Our approach to research, originally proposed by John Sangree, was to hold periodic meetings where we would suggest worthwhile research ideas as if we had unlimited funds. We would then discuss these ideas among ourselves and decide who would work on what. I was especially interested in stratal patterns we had identified in our early well log correlation work, so I continued to work on this project on high-quality seismic data from basins around the world. What I observed first was that the widespread unconformity surfaces characterized by onlap were the most logical to subdivide the section into major genetic intervals. As I observed these onlap surfaces and dated them with paleontological information, I found that the surfaces had the same ages and similar patterns in most basins around the world. In order to convey this observation, I drew a series of onlap charts that we converted into eustatic sea-level charts. While working on a project in the North Sea, I also observed genetic sedimentary packages we came to call sequences.

Bob Mitchum returned in 1969 from a two-year assignment in Midland, Texas. Upon his return to Exxon Research, he joined our group and became involved in many of our major interpretation projects before becoming the major author of American Association of Petroleum Geologists Memoir 26. In the mid 1970s, Jerry Baum, working on a thesis studying the Tertiary of the Atlantic coastal plain, recognized similar age sequences in his thesis area. When he graduated, he applied for and received a position with our group. In 1980, Rick Sarg joined our group to work on carbonate seismic stratigraphy. We then moved into a new building and our seismic stratigraphy section became the seismic interpretation section with Bob Todd as supervisor. At this time, I became a technical advisor and worked on a variety of projects. In one of these projects, I worked with Jan Hardenbol, Bilal Haq, and others to build the global cycle charts.

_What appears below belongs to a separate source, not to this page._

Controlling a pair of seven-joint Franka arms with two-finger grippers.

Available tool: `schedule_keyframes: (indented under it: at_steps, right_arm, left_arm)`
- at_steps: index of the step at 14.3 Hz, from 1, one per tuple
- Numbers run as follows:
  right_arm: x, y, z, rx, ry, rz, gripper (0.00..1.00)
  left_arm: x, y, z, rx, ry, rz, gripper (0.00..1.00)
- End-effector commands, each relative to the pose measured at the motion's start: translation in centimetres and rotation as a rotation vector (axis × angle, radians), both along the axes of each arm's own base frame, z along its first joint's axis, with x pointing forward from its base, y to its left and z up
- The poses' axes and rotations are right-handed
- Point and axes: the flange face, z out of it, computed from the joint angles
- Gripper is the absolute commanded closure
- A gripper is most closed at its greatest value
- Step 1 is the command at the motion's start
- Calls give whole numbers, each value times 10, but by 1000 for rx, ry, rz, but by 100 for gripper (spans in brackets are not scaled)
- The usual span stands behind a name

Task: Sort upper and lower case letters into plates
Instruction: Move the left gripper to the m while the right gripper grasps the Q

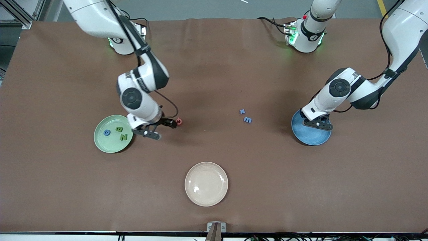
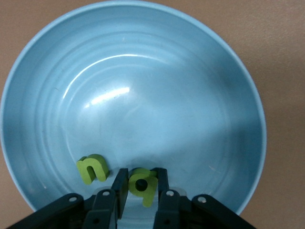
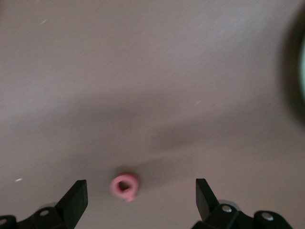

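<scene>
The pale mint green plate toward the right arm's end holds a blue G, a green B and a green N. Beside it a round pink-red letter lies on the cloth. My right gripper is open low over that pink-red letter, a finger on either side and neither touching. Over the bright blue plate, my left gripper is shut on a green q. A green n lies in the plate beside it. In the front view the left gripper covers part of the blue plate.
Two small blue letters, an x and an m, lie on the brown cloth mid-table. A cream-beige plate with nothing in it sits nearer the front camera. The mint plate's rim shows in the right wrist view.
</scene>
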Motion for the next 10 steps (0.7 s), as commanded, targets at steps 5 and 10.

In 1986, after 30 years with Exxon Research, Rice University offered me a position as the Maurice Ewing Professor. This started my second career, one that I enjoyed greatly. I had many talented graduate students who added greatly to our knowledge of the global distribution and ages of sequences. During a sabbatical leave, my colleagues and I tested our concepts in the classical European basins. This study resulted in the publication of Society of Economic Paleontologists and Mineralogists Memoir 60, which documented and updated the global cycle charts. After 15 years with Rice, I started my third career, retirement, with a wonderful kick-off party called the Vail Fest, sponsored by Rice and Exxon. I received many wonderful compliments. My kids responded by saying, "If you're so smart, why don't you find us some oil?" That sounded good to me, so besides consulting, I decided to invest in some oil and gas wells. So far, I've been on a learning curve. I've learned that just because you find some oil or gas, it is not a discovery until you make money. And now, finally, I am beginning to get some return on my investments from several of the wells.

Again, let me thank all of your for this great honor.